I also had a friend from Portland in town yesterday to try the light rail, and as a cyclist who rides MAX, she had some comments about our bike racks. She likes them better! On the MAX, bikes are hung parallel with the direction the vehicle goes (to our perpendicular). When the MAX goes around a corner, the bikes often swing into the doors, and people standing near the doors – but our bikes are separated from standing passengers, and because the front wheel is up against a metal bar, they seem to swing a lot less than bikes on MAX.

This is an open thread.

26 Replies to “For Sale: Slightly Used Tunnel Boring Machine”

    1. Sound Transit probably doesn’t own it. It would make sense to keep it locally, but the bidders on the tunnelling contracts for University Link may not be the same as for BHS. Of course, one of them could offer to buy it.

      1. It seems a bit silly to do things this way. While compared to the overall project costs the TBMs aren’t a huge portion of it, it is rather wasteful to build a new TBM for each tunnel boring contract. Also by using previously built TBMs it would seem there is a opportunity to maybe speed up other projects as you wouldn’t have to wait for the TBMs to be built.

      2. I don’t think that building a new TBM would delay U link because the plan is to make dig out the Capital hill station before they start tunneling right? Which won’t be completed to 2011. Which brings up the question to me long does it take to build a TBM and how much does it cost?

        I agree with building a new TBM may be a wasteful but I’m sure that the Beacon hill TBM will be put to good use if they can find a buyer.

      3. There will be 3 TBMs working on U Link. Two will be tunneling simultaneously from Husky Stadium to Capitol Hill. The other will tunnel from Capitol Hill to Pine Street, then be returned to Capitol Hill to dig the second tube. ST is using 2 different contractors for U Link, one for the University to Capitol Hill segment and another for the Capitol Hill to downtown segment, to minimize the risk of delay.

      4. If building a new TBM is more costly than reusing the existing one, you can bet the contractor is arranging to buy the Obayashi equipment.

    2. Obayashi owns it, like aw says.
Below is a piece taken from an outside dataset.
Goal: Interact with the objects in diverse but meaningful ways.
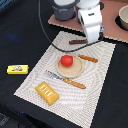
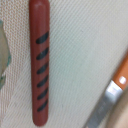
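Observation:
A thin brown stick (image 1: 77, 42), seen close in the wrist view as a reddish-brown rod with dark slanted marks (image 2: 40, 60), lies on the striped placemat (image 1: 35, 80). My gripper (image 1: 94, 40) hangs just above the mat at the stick's end toward the exterior view's right. Its fingers are hidden behind the white hand and do not show in the wrist view. A red tomato (image 1: 66, 60) sits on a round tan board (image 1: 73, 71). An orange ridged bread block (image 1: 47, 93) lies at the mat's near corner. The yellow labelled bar (image 1: 17, 69) rests off the mat. A grey pot (image 1: 62, 10) stands behind.
An orange-handled knife (image 1: 88, 58) (image 2: 119, 77) lies beside the board. A second knife (image 1: 67, 81) lies in front of it. A pale bowl (image 1: 123, 18) stands on a pinkish mat (image 1: 112, 30) at the back. A black cable (image 1: 47, 35) loops over the mat.

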Available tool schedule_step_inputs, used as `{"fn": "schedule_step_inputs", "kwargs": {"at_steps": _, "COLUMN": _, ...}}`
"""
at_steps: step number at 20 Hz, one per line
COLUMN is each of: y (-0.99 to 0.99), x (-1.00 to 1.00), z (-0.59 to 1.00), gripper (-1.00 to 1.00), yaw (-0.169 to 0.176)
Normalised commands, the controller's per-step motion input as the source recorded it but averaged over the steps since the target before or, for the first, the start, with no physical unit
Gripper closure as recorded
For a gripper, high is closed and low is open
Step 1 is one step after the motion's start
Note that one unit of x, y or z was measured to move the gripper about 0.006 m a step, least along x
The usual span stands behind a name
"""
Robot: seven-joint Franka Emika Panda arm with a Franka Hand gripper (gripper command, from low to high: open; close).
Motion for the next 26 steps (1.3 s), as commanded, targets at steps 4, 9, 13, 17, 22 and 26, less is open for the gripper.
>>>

It’s up to the contractor to provide the TBMs for U-Link, and they may not want to use the same model!

  1. I’m not sure if it’s still there, but I think the TBM was being stored on the hill behind the Mount Baker station.

  2. :random: Are there many female contributors or readers of the Seattle Transit Blog? Are the females hiding with non-descript aliases? I am female and recently finished a transportation class at the U.W. I got the impression that transportation is a male-dominated field. True? Not true? Where are the ladies?

    1. [raises hand]

      My pseudonym is not intentionally non-female, but it has been pretty handy over the years that it’s not overtly female either. I don’t keep my identity a secret in any way, though. I’ve been “Little Nemo” or “litlnemo” online for 19 years now. (The litlnemo version is all the UW’s fault. I had to shorten it to fit their account rules at the time.)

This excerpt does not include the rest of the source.